◆ **YOUR ASSIGNMENT**
Copy without pictures. Please restate each line of the listing exactly.

::::

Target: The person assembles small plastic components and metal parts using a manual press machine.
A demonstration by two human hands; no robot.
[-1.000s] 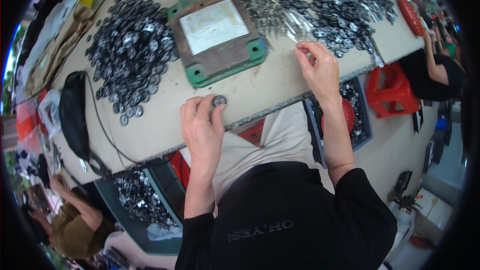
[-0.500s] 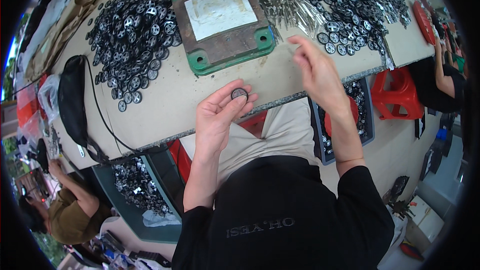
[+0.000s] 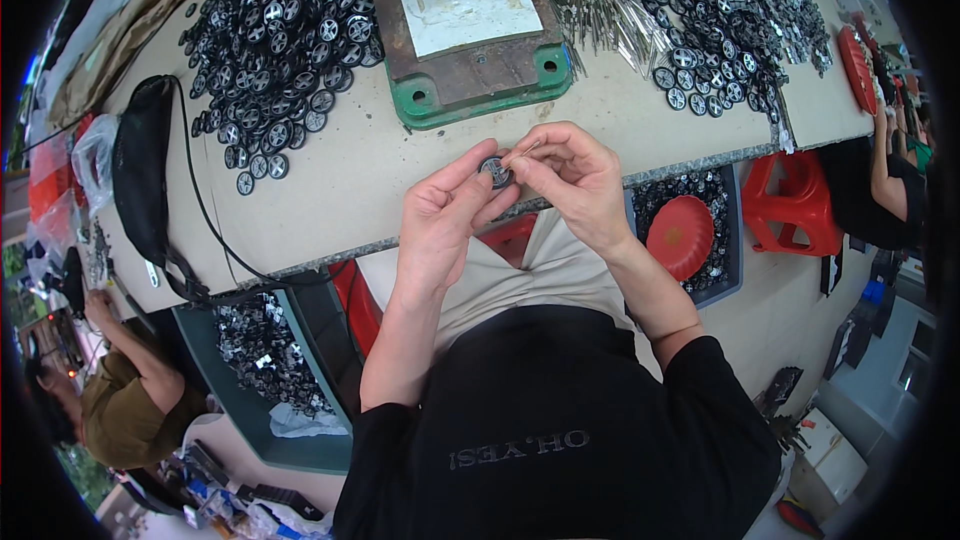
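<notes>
My left hand [image 3: 440, 210] holds a small black toy wheel [image 3: 490, 168] with a silvery hub between thumb and fingers, just off the table's near edge. Against that wheel, my right hand [image 3: 580, 185] pinches a thin metal pin [image 3: 531, 148], its thumb and index finger pressed together. Whether the pin's end sits inside the hub is hidden by the fingertips. Beyond both hands, a green metal base [image 3: 420, 100] with a pale plate [image 3: 468, 8] stands on the table. A heap of similar wheels [image 3: 285, 40] lies to its left, loose pins [image 3: 590, 15] to its right.
More wheels [image 3: 695, 75] lie at the far right. Below the table edge are a green bin [image 3: 268, 440] of small parts and a grey bin [image 3: 738, 260] with a red dish [image 3: 682, 238]. A black bag [image 3: 145, 180] with a cord lies left; a red stool [image 3: 800, 202] stands right. People work on both sides.
My right hand has come in from the right, bringing a pin to the wheel in my left hand. The view has shifted slightly, and the red dish now shows fully.
</notes>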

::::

◆ **EXERCISE OUTPUT**
Target: The person assembles small plastic components and metal parts using a manual press machine.
A demonstration by two human hands; no robot.
[-1.000s] 
[-0.500s] 
[+0.000s] 
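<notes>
My left hand [image 3: 440, 210] holds a small black toy wheel [image 3: 490, 168] with a silvery hub between thumb and fingers, just off the table's near edge. Against that wheel, my right hand [image 3: 580, 185] pinches a thin metal pin [image 3: 531, 148], its thumb and index finger pressed together. Whether the pin's end sits inside the hub is hidden by the fingertips. Beyond both hands, a green metal base [image 3: 420, 100] with a pale plate [image 3: 468, 8] stands on the table. A heap of similar wheels [image 3: 285, 40] lies to its left, loose pins [image 3: 590, 15] to its right.
More wheels [image 3: 695, 75] lie at the far right. Below the table edge are a green bin [image 3: 268, 440] of small parts and a grey bin [image 3: 738, 260] with a red dish [image 3: 682, 238]. A black bag [image 3: 145, 180] with a cord lies left; a red stool [image 3: 800, 202] stands right. People work on both sides.
My right hand has come in from the right, bringing a pin to the wheel in my left hand. The view has shifted slightly, and the red dish now shows fully.
</notes>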

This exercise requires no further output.